Mon Dec 13 00:03:23 EET 2021

On Sat, Dec 11, 2021 at 06:03:39PM +0000, Soft Works wrote:
> 
> 
> > -----Original Message-----
> > From: ffmpeg-devel <ffmpeg-devel-bounces at ffmpeg.org> On Behalf Of Michael
> > Niedermayer
> > Sent: Saturday, December 11, 2021 6:21 PM
> > To: FFmpeg development discussions and patches <ffmpeg-devel at ffmpeg.org>
> > Subject: Re: [FFmpeg-devel] [PATCH v20 02/20] avutil/frame: Prepare AVFrame\n
> > for subtitle handling
> > 
> > On Fri, Dec 10, 2021 at 03:02:32PM +0000, Soft Works wrote:
> > >
> > >
> > > > -----Original Message-----
> > > > From: ffmpeg-devel <ffmpeg-devel-bounces at ffmpeg.org> On Behalf Of Daniel
> > > > Cantarín
> > > > Sent: Thursday, December 9, 2021 10:33 PM
> > > > To: ffmpeg-devel at ffmpeg.org
> > > > Subject: Re: [FFmpeg-devel] [PATCH v20 02/20] avutil/frame: Prepare
> > AVFrame\n
> > > > for subtitle handling
> > > >
> > > > Hi there.
> > > > This is my first message to this list, so please excuse me if I
> > > > unintendedly break some rule.
> > > >
> > > > I've read the debate between Soft Works and others, and would like to
> > > > add something to it.
> > > > I don't have a deep knowledge of the libs as other people here show.

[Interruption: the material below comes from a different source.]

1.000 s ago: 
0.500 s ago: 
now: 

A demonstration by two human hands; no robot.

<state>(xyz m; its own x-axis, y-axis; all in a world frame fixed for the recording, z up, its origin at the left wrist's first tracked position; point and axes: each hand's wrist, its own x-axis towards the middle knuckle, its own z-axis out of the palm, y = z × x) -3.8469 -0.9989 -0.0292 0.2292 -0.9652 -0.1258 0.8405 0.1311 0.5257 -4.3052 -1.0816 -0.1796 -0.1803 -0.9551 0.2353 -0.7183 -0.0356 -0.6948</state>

My
> > > > knowledge comes from working with live streams for some years now. And I
> > > > do understand the issue about modifying a public API for some use case
> > > > under debate: I believe it's a legit line of questioning to Soft Works
> > > > patches. However, I also feel we live streaming people are often let
> > > > aside as "border case" when it comes to ffmpeg/libav usage, and this
> > > > bias is present in many subtitles/captions debates.
> > > >
> > > > I work with Digital TV signals as input, and several different target
> > > > outputs more related to live streaming (mobiles, PCs, and so on). The
> > > > target location is Latin America, and thus I need subtitles/captions for
> > > > when we use english spoken audio (we speak mostly Spanish in LATAM). TV
> > > > people send you TV subtitle formats: scte-27, dvb subs, and so on. And
> > > > live streaming people uses other subtitles formats, mostly vtt and ttml.
> > > > I've found that CEA-608 captions are the most compatible caption format,
> > > > as it's understood natively by smart tvs and other devices, as well as
> > > > non-natively by any other device using popular player-side libraries.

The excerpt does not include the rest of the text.